From the start of August and into September the numbers of sailfish and black marlin only a few miles from shore have been truly world class and Exmouth’s billfish on fly fishery is proving to be wide open for exploration. The fantastic thing about the fishing is that all the action happens only a few miles from shore with the average size of the sails being 20 to 30kg and the black marlin ranging from 10 to 120 kg.
The billfish are mainly teased to the back of the boat by running a hookless teaser. When the fish come up to hit the teaser, they are carefully coaxed closer in while the angler prepares to make a cast with the fly, at the right moment once the boat has been taken out of gear.
The ideal gear required to catch these fish on fly is a good 10 – 12 wt outfit. These are big, strong fish and it’s important to make sure the fish are brought to the boat in good time so as not to stress or tire the billfish unnecessarily. Average fight time for the sailfish is around 15 minutes using good angles, the correct application of pressure through the rod and efficient boat driving.
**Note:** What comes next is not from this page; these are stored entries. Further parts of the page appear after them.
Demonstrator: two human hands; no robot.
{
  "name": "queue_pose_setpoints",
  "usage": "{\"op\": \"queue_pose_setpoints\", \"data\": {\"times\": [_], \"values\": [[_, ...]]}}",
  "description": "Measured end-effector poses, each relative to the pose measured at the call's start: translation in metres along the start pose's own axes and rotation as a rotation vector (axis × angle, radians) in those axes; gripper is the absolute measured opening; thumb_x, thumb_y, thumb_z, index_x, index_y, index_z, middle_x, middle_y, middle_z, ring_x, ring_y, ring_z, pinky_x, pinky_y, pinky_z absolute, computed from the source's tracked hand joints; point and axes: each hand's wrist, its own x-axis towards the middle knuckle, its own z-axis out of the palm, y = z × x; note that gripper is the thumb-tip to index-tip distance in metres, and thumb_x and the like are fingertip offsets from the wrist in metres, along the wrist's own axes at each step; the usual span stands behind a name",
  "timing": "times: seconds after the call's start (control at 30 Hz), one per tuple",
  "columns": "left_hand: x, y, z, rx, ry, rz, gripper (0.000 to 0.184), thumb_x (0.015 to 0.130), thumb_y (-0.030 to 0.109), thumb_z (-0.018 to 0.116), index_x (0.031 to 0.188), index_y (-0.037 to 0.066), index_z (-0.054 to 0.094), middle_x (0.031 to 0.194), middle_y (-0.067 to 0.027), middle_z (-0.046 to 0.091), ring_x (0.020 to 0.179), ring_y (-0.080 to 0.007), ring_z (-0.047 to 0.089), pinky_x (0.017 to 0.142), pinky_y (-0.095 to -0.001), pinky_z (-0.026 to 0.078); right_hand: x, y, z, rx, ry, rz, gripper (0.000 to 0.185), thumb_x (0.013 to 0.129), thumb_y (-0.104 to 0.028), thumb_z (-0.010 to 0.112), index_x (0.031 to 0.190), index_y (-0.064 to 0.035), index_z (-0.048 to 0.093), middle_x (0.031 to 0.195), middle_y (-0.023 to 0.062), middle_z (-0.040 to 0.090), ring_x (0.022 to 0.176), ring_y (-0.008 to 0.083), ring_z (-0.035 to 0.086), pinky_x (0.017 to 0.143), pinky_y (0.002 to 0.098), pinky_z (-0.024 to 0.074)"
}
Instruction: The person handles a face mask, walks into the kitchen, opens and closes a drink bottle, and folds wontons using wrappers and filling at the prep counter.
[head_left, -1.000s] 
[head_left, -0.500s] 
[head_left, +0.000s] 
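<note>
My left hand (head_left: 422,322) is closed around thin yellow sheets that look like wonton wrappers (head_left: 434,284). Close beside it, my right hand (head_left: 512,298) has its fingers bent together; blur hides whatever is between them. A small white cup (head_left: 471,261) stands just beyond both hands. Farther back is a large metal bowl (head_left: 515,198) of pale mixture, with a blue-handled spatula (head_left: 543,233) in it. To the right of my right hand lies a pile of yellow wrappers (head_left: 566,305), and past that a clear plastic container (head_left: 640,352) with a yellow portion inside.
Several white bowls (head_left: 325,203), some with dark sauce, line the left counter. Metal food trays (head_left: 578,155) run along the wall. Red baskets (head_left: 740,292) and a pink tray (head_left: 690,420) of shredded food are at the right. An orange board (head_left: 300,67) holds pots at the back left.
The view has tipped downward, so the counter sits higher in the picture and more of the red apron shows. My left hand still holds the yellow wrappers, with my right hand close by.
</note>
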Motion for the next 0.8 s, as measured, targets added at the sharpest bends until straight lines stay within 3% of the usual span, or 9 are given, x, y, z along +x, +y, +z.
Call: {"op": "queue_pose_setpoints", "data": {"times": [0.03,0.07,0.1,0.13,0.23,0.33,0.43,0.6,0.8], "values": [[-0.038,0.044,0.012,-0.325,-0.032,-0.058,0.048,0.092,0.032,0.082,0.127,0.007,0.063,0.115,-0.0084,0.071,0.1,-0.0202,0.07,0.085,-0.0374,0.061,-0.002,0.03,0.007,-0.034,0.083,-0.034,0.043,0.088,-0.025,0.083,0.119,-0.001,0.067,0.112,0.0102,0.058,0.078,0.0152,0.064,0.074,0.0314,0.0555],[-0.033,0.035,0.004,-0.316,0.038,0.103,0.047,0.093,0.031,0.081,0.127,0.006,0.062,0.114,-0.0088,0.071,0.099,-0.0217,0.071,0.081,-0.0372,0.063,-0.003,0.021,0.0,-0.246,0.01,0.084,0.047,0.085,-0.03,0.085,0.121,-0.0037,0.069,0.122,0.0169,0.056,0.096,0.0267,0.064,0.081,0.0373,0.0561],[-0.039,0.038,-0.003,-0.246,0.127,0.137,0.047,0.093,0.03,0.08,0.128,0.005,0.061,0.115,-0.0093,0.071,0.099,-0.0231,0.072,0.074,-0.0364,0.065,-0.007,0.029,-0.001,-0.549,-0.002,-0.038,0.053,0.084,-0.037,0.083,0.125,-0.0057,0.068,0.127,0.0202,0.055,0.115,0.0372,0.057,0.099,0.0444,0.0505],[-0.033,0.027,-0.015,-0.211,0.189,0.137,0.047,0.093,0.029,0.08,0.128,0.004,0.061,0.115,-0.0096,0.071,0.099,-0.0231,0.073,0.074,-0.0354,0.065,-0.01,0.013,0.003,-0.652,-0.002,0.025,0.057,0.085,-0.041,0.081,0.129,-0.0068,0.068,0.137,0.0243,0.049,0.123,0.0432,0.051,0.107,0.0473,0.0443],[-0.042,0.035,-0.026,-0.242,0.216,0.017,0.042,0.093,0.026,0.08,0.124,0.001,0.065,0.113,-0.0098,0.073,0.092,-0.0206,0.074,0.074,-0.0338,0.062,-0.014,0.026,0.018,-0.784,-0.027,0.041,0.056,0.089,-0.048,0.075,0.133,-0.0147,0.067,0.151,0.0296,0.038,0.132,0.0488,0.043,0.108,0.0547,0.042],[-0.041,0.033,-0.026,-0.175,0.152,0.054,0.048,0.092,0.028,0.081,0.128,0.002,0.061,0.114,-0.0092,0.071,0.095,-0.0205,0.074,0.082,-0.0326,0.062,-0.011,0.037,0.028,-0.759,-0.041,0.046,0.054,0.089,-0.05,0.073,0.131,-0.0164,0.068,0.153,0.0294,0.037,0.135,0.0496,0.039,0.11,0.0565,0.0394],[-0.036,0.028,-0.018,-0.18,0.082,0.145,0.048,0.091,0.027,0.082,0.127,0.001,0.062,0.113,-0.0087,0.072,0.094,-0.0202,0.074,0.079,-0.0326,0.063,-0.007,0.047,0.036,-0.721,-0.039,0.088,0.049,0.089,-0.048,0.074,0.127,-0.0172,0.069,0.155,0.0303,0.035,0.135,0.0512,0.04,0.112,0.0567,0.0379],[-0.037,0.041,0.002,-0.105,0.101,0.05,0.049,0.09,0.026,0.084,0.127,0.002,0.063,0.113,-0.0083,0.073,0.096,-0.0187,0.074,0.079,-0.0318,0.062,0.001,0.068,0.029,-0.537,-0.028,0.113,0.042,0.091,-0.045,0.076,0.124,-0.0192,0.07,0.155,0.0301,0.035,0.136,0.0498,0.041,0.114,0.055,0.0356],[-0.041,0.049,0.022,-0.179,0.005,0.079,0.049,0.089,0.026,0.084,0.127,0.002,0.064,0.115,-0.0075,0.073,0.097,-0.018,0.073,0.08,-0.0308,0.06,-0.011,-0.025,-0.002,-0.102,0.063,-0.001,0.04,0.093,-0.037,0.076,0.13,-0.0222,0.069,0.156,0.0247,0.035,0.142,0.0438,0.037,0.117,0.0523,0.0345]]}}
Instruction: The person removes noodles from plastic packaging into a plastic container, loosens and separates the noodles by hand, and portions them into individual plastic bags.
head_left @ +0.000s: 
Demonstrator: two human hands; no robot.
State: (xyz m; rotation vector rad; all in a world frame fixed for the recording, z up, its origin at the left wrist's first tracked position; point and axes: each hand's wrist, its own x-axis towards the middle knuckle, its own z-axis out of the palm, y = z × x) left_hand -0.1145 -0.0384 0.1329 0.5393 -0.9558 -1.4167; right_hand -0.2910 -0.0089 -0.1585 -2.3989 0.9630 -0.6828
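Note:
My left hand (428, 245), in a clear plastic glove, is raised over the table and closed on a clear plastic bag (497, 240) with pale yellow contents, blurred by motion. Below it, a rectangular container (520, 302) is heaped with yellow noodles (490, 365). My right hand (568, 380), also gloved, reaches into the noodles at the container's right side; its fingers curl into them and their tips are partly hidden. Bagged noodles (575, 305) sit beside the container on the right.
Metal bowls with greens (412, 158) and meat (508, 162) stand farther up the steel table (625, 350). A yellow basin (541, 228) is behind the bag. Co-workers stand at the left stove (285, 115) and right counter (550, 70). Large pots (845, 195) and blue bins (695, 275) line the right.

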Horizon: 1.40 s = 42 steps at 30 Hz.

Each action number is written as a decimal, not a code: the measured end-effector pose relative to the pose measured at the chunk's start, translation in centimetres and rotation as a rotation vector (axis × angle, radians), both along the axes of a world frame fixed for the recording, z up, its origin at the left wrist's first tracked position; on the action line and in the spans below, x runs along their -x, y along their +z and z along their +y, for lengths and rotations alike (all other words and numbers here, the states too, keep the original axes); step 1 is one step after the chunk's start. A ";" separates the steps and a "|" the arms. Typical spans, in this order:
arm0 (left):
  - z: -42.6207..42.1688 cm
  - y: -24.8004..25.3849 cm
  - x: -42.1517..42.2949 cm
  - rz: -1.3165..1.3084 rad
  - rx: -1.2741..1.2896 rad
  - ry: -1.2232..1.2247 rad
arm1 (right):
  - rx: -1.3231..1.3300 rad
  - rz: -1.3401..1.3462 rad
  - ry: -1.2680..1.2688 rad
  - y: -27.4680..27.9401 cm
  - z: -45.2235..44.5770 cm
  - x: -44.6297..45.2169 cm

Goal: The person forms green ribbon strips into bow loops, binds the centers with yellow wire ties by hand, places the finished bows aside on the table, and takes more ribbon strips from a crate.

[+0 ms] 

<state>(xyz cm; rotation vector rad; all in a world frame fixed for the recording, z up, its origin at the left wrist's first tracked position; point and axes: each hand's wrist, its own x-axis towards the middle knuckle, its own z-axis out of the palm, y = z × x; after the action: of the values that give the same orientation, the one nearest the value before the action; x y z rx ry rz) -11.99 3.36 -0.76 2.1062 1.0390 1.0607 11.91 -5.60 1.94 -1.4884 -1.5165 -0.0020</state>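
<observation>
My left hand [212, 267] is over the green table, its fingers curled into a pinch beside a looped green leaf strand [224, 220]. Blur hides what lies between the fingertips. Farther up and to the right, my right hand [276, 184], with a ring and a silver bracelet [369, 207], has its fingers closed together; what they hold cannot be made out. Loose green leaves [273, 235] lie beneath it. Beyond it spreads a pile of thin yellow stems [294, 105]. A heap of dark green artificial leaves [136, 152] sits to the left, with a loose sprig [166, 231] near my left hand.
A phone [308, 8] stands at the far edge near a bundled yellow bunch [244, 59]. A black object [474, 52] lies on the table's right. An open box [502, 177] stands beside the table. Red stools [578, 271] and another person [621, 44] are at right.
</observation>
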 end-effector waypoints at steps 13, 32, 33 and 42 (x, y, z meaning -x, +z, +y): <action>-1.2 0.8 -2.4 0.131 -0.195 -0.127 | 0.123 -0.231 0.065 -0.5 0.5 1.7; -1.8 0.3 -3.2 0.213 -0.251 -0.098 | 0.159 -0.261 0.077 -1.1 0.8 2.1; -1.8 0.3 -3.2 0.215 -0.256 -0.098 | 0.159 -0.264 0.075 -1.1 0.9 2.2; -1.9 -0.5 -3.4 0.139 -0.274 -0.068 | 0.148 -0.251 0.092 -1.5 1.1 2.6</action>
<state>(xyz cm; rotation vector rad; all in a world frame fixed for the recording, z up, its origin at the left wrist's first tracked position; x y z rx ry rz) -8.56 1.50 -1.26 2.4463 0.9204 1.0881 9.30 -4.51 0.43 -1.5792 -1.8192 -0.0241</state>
For many years I thought that catching a billfish on fly was the domain of professional and wealthy big game hunters. But with modern techniques, good numbers of fish and a comfortable platform to fish from, these magnificent fish are totally achievable to target on the fly. Exmouth’s billfish population are perfect fly rod size so if you are interested in adding one to your species list or pushing your skills and approach to the next level, please feel free to contact me here
Rods and reels need to be in top form, large arbour reels loaded with at least 350m of backing, double grip rods provide the ability to lift bigger fish.
Some anglers prefer to use single hooks, others prefer a tandem rigged fly which provide a far greater hookup rate. There are many methods to rig tandem hooks, the simplest and most effective method I have seen is to snell two hooks as opposed to using wire and crimps. For snelling, an upturned eye is needed so mainline can pass through the eye of the hook unobscured – the best hooks I have found for this are Gammakatsu Octopus size 6/0. The hooks are joined using 100lb mono with the rear hook tied first, then the front.
The flies that seem to work best for sails are the Cam Sigler popperhead flies in pink. These match the size and colour of the teaser and seem to get the most bites.
Lines that work best fishing these flies are full floaters or intermediate lines because sometimes the angler will be required to make another cast at the fish and lift the fly off the water, or create some surface disturbance by popping the fly to get the fish’s attention. Sinking lines work best when fishing flashy profile flies as they quickly pull the fly down into the water where the fish can see it.
One of the things that truly makes Exmouth such a world class destination is that anglers can spend half a day fishing inshore for species like bones, permit, trevally and queenfish, then head only a few miles from shore and fish for billfish on the fly in the same day. Below is a pic of Tom Gordon who managed this lovely sailfish and a bonefish in the same day – hence the reason for the smile.
Exmouth sailfish on fly – these are perfect fly rod targets.
You never quite know what will come up on the teaser, sometimes it’s a sailfish, other times it’s a black marlin, other times spanish mackerel, dorado or even wahoo.
Here’s a photo of interstate trout fisherman Pete Guy giving the thumbs up early on in the fight as he’s connected to a rather large black marlin that he cast to, little did we know that this amazingly strong fish would tow us almost 7km from where we hooked it, for over 4 hours!